#### WHAT YOU WILL DO:
Will you write out, word for word, every line from the one with "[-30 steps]" to the final line of the data below, with the pictures left out?

#### RECORDED DATA:
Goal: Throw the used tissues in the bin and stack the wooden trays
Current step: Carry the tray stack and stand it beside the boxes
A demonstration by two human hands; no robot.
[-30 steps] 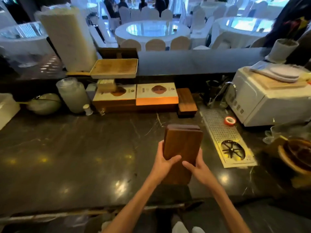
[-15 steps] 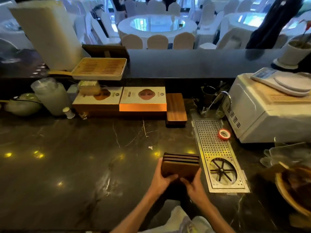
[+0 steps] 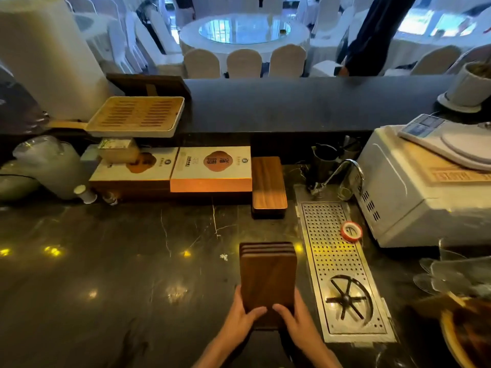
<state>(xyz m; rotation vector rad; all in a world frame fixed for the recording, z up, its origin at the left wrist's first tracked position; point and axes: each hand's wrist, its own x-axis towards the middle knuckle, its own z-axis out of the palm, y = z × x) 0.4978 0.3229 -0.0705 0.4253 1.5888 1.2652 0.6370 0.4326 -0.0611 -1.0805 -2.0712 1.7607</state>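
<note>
Hands: I see the left hand (image 3: pixel 240 318) and the right hand (image 3: pixel 295 322) side by side at the near end of the stack of wooden trays (image 3: pixel 268 277).
Stack: it runs away from the hands over the dark desk (image 3: pixel 106 261), just left of the drain grate (image 3: pixel 335 261) (layered edges show at its far end).
Other tray: a single wooden tray (image 3: pixel 269 185) lies well apart, at the back.
Hidden: the stack's near end is covered; I cannot tell if it rests on the desk. A white scrap (image 3: pixel 224 257) is too small to identify.
Grip: both hands clasp the stack, thumbs curled over its top face.
</note>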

#### TASK SOLUTION:
[-30 steps] 
[-15 steps] 
[+0 steps] 
<state>(xyz m; rotation vector rad; all in a world frame fixed for the recording, z up, its origin at the left wrist's first tracked position; point and axes: each hand's wrist, its own x-axis towards the middle knuckle, its own z-axis out of the palm, y = z × x) 0.4978 0.3229 -0.0705 0.4253 1.5888 1.2652 0.6370 0.4326 -0.0611 -1.0805 -2.0712 1.7607</state>
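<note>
Hands: I see the left hand (image 3: pixel 240 318) and the right hand (image 3: pixel 295 322) side by side at the near end of the stack of wooden trays (image 3: pixel 268 277).
Stack: it runs away from the hands over the dark desk (image 3: pixel 106 261), just left of the drain grate (image 3: pixel 335 261) (layered edges show at its far end).
Other tray: a single wooden tray (image 3: pixel 269 185) lies well apart, at the back.
Hidden: the stack's near end is covered; I cannot tell if it rests on the desk. A white scrap (image 3: pixel 224 257) is too small to identify.
Grip: both hands clasp the stack, thumbs curled over its top face.
</note>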

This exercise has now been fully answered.